» **Assigned task**
Would you repeat the whole listing exactly?

» **Raw data**
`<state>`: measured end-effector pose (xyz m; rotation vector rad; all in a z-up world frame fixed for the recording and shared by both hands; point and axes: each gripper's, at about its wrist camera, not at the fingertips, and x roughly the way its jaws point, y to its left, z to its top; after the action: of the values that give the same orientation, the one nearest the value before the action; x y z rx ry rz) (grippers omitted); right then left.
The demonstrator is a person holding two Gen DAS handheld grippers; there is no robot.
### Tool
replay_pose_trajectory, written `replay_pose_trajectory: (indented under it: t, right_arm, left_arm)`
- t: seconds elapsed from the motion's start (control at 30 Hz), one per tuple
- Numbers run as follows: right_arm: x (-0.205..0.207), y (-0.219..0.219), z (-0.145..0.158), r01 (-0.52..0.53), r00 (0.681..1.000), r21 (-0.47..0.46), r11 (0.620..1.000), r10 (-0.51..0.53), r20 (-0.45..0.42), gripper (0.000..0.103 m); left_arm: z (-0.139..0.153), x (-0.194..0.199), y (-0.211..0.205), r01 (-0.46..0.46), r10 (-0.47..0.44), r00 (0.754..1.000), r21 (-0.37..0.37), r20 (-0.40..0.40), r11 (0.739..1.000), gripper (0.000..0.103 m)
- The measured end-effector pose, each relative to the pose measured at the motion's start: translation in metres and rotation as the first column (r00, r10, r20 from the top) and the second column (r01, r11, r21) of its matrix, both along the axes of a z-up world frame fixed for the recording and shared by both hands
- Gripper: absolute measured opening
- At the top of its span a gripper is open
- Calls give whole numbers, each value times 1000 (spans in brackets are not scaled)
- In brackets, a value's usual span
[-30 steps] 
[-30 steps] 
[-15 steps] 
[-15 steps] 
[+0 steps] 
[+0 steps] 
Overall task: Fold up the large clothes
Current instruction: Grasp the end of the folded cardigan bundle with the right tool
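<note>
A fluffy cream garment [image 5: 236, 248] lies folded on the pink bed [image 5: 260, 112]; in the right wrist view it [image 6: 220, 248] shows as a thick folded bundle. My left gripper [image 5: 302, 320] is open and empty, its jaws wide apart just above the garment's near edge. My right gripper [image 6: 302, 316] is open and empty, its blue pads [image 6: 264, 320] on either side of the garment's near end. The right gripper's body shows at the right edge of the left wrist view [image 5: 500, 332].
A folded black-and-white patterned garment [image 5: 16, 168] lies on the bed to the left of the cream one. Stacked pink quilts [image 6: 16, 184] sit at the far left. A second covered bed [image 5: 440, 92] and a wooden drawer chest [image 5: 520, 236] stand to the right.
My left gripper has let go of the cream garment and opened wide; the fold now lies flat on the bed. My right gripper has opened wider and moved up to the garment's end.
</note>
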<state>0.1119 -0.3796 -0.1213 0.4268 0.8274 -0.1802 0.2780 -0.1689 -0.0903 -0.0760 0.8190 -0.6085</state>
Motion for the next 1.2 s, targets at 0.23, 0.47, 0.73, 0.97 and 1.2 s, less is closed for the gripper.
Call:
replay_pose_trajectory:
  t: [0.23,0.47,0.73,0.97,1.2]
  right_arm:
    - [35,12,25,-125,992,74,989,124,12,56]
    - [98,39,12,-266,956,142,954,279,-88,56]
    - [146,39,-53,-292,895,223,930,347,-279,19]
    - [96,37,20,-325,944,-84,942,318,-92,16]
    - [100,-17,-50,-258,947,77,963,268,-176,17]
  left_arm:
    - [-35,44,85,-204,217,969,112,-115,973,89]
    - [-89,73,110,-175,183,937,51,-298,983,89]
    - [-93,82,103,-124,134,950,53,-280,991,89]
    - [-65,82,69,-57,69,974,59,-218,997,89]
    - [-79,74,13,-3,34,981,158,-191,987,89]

» **Solution to the problem**
`<state>`: measured end-effector pose (xyz m; rotation vector rad; all in a z-up world frame fixed for the recording and shared by both hands; point and axes: each gripper's, at about its wrist camera, not at the fingertips, and x roughly the way its jaws point, y to its left, z to its top; after the action: of the values that give the same orientation, the one nearest the value before the action; x y z rx ry rz) (grippers omitted); right then left.
The demonstrator is a person holding two Gen DAS handheld grippers; there is no robot.
### Tool
replay_pose_trajectory, written `replay_pose_trajectory: (indented under it: t, right_arm, left_arm)`
- t: seconds elapsed from the motion's start (control at 30 Hz), one per tuple
- Numbers run as follows: right_arm: x (-0.205..0.207), y (-0.219..0.219), z (-0.145..0.158), r01 (-0.52..0.53), r00 (0.681..1.000), r21 (-0.47..0.46), r11 (0.620..1.000), r10 (-0.51..0.53), r20 (-0.45..0.42), gripper (0.000..0.103 m); left_arm: z (-0.139..0.153), x (-0.194..0.199), y (-0.211..0.205), r01 (-0.46..0.46), r10 (-0.47..0.44), r00 (0.754..1.000), r21 (-0.37..0.37), r20 (-0.40..0.40), r11 (0.739..1.000), gripper (0.000..0.103 m)
- The measured end-effector pose, each relative to the pose measured at the motion's start: translation in metres and rotation as the first column (r00, r10, r20 from the top) and the second column (r01, r11, r21) of its matrix, both along the axes of a z-up world frame fixed for the recording and shared by both hands
- Gripper: absolute measured opening
- At the top of its span a gripper is open
- Calls give whole numbers, each value times 1000 (spans in brackets are not scaled)
- In brackets, a value's usual span
[-30 steps] 
[-30 steps] 
[-15 steps] 
[-15 steps] 
[+0 steps] 
[+0 steps] 
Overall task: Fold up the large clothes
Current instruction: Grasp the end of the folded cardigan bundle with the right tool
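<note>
A fluffy cream garment [image 5: 236, 248] lies folded on the pink bed [image 5: 260, 112]; in the right wrist view it [image 6: 220, 248] shows as a thick folded bundle. My left gripper [image 5: 302, 320] is open and empty, its jaws wide apart just above the garment's near edge. My right gripper [image 6: 302, 316] is open and empty, its blue pads [image 6: 264, 320] on either side of the garment's near end. The right gripper's body shows at the right edge of the left wrist view [image 5: 500, 332].
A folded black-and-white patterned garment [image 5: 16, 168] lies on the bed to the left of the cream one. Stacked pink quilts [image 6: 16, 184] sit at the far left. A second covered bed [image 5: 440, 92] and a wooden drawer chest [image 5: 520, 236] stand to the right.
My left gripper has let go of the cream garment and opened wide; the fold now lies flat on the bed. My right gripper has opened wider and moved up to the garment's end.
</note>
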<state>0.1119 -0.3796 -0.1213 0.4268 0.8274 -0.1802 0.2780 -0.1689 -0.0903 -0.0760 0.8190 -0.6085</state>
Motion for the next 1.2 s, targets at 0.23, 0.47, 0.73, 0.97 and 1.2 s, less is closed for the gripper.
Call:
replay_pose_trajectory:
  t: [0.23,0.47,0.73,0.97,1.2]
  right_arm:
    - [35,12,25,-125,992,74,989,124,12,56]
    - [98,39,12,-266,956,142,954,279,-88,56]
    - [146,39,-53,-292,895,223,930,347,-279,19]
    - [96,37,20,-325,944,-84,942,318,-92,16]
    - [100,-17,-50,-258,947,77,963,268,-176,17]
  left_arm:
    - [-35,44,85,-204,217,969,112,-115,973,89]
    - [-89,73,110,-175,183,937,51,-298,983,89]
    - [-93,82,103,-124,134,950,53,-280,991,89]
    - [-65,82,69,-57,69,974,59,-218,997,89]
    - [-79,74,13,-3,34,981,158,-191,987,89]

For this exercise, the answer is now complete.